See How They Run Film britannique de Tom George (2022), avec Sam Rockwell, Adrien Brody, Saoirse Ronan, Harris Dickinson, Ruth Wilson, Shirley Henderson, David Oyelowo, Sian Clifford, Pearl Chanda… 1h38. Sortie le 14 septembre 2022.
Pearl Chanda, Reece Shearsmith, David Oyelowo
Ruth Wilson, Sian Clifford, Harris Dickinson
Jacob Fortune-Lloyd et Ania Marson
Voici un Coup de théâtre réglé comme une mécanique de précision qui assume son caractère anachronique. Sans doute parce qu’on a perdu l’habitude des “whodunit” (littéralement “qui l’a fait ?”), ces intrigues policières chères à Agatha Christie où tout commence par un crime commis au sein d’une assemblée, avec son lot de suspects en puissance, et se poursuit par des confrontations d’où émergera la clé de l’énigme. Un postulat qui a maintes fois fait ses preuves et a suscité un regain d’intérêt de la part du public, juste avant le confinement, avec le succès inattendu du très classique À couteaux tirés (2019) de Rian Johnson, devenu depuis une franchise prolifique dont l’opus trois est déjà en préproduction… alors même que le précédent (Glass Onion : Une histoire à couteaux tirés) n’est annoncé sur Netflix que le 23 décembre prochain. Le film écrit par le scénariste de télévision Mark Chappell et mis en scène par Tom George se situe dans le West End londonien des années 50 et s’appuie sur des conventions à l’épreuve du temps : un meurtre et les multiples supputations et soupçons qu’il va entraîner au sein d’un microcosme dont chaque membre a de solides raisons d’en vouloir aux autres, sans nécessairement en arriver jusqu’à passer à l’acte. Comme il est d’usage dans ces circonstances, il y a à peu près autant de personnages que de meurtriers potentiels et le scénario procède par élimination en transformant certains de ceux que tout accuse en victimes, histoire de remettre les compteurs à zéro en entretenant le suspense.

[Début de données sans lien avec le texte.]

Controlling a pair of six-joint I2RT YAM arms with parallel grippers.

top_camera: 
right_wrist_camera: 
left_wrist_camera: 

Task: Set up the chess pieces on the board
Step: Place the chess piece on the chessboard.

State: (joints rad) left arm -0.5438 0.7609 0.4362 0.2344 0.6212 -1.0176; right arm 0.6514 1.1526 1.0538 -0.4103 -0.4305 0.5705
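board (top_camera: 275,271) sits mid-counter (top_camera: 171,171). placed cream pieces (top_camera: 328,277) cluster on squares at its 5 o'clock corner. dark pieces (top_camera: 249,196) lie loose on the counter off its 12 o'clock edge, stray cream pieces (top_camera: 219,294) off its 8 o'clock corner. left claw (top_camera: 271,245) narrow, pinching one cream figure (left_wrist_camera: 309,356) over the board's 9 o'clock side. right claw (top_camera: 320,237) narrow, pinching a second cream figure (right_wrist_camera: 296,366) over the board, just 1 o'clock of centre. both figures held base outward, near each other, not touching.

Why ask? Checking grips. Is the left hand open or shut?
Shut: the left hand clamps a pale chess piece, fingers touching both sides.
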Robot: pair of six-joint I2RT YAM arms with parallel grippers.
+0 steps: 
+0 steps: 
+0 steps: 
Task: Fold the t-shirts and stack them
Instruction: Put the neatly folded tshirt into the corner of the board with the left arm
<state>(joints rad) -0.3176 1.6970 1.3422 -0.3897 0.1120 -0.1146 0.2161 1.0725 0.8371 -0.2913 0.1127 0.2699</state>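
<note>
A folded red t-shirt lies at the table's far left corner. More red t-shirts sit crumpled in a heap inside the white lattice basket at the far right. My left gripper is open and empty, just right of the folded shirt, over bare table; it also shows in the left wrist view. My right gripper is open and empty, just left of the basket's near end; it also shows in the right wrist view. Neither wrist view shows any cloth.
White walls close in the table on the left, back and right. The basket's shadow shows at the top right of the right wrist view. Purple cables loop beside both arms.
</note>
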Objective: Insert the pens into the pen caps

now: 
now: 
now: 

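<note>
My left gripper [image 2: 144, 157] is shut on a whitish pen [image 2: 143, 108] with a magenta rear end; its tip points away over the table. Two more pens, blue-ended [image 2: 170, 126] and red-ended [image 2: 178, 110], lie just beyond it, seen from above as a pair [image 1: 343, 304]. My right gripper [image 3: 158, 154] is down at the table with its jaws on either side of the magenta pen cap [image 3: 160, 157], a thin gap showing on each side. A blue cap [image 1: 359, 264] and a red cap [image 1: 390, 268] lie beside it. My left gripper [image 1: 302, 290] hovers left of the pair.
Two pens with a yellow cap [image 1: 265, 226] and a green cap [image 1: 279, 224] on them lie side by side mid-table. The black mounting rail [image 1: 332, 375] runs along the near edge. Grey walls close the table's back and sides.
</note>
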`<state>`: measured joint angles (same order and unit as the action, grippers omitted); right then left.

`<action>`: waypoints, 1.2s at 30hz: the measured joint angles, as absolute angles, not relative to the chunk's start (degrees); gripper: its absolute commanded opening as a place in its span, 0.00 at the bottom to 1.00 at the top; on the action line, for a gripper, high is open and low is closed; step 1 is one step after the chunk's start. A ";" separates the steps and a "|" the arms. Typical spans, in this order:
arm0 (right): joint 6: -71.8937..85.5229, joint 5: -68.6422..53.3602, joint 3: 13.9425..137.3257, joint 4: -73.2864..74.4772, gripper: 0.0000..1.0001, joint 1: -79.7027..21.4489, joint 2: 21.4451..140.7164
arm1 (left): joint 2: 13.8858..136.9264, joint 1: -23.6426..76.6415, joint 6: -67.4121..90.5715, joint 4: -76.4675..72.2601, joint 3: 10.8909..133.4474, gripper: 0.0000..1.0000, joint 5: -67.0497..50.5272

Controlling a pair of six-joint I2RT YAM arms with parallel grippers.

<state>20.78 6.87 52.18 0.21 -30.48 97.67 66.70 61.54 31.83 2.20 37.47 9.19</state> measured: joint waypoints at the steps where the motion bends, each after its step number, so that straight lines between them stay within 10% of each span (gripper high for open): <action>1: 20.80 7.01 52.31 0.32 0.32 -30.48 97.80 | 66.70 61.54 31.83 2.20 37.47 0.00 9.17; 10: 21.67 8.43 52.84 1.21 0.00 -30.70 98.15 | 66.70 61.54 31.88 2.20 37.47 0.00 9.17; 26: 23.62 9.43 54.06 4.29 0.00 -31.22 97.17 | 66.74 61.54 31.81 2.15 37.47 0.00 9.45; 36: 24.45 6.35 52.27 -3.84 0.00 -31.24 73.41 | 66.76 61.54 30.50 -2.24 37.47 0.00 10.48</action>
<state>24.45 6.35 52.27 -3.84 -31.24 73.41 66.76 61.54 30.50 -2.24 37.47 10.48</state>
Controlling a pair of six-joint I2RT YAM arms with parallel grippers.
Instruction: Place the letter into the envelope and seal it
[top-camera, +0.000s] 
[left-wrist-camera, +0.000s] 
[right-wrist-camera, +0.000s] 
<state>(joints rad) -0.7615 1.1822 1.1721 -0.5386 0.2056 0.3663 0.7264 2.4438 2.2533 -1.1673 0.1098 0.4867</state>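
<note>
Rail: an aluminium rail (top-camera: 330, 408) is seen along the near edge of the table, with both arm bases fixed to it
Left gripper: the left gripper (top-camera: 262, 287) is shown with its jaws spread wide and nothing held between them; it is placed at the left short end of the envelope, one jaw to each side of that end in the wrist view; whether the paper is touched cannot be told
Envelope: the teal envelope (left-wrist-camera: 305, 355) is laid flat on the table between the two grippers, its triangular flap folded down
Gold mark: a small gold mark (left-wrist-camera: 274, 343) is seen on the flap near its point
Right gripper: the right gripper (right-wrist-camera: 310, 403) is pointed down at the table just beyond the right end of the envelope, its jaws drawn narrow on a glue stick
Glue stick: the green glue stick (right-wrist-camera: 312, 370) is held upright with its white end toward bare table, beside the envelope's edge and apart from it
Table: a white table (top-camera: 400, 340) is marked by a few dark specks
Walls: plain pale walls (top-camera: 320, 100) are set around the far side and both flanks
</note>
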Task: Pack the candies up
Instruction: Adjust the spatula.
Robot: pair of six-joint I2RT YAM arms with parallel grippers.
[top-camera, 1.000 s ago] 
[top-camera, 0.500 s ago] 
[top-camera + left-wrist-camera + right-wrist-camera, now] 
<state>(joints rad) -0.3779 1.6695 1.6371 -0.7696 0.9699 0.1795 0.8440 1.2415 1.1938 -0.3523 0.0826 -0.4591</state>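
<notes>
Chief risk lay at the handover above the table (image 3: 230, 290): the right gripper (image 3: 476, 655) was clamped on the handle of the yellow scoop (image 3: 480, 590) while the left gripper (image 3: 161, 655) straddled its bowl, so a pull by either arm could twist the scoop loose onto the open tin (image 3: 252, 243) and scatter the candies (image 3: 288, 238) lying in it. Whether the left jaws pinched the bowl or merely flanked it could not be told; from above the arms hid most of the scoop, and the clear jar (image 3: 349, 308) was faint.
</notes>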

Saoirse Ronan et Sam Rockwell
L’intrigue de Coup de théâtre repose sur des principes qui s’assument en tant que tels. Sa mise en œuvre s’appuie quant à elles sur une distribution prestigieuse, avec pour fins limiers Sam Rockwell et Saoirse Ronan, rarement vue sur un registre aussi léger. C’est un peu à qui tirera son épingle de ce jeu de dupes en échappant au ressentiment des autres, Tom George ne ménageant pas particulièrement ses interprètes, aussi prestigieux soient-ils, à l’instar d’Adrien Brody que le ridicule ne tue pas malgré un emploi à haut risque. Le film assume le caractère un rien vétuste de son intrigue, mais se garde bien de tricher avec les conventions du genre. Il reconstitue en outre de façon savoureuse le petit monde du théâtre londonien de l’Après-Guerre, en insistant à dessein sur le triomphe historique de… La souricière d’Agatha Christie, la pièce à avoir totalisé le plus grand nombre de représentations consécutives au monde depuis sa création, en 1952. Mais sans s’ingénier pour autant à “aérer” son enquête où à accumuler les morceaux de bravoure dans une surenchère artificielle. Il y a quelque chose de profondément rassurant, mais aussi de furieusement désuet, dans cette intrigue millimétrée qui favorise ostensiblement les numéros d’acteur, en offrant précisément au spectateur ce qu’il est venu y chercher : un moment d’évasion au cours duquel il suffit de suivre le guide et de se laisser embarquer en agréable compagnie par un souci du travail bien fait. Ce caractère anachronique appartient aussi en propre à la fameuse magie du cinéma.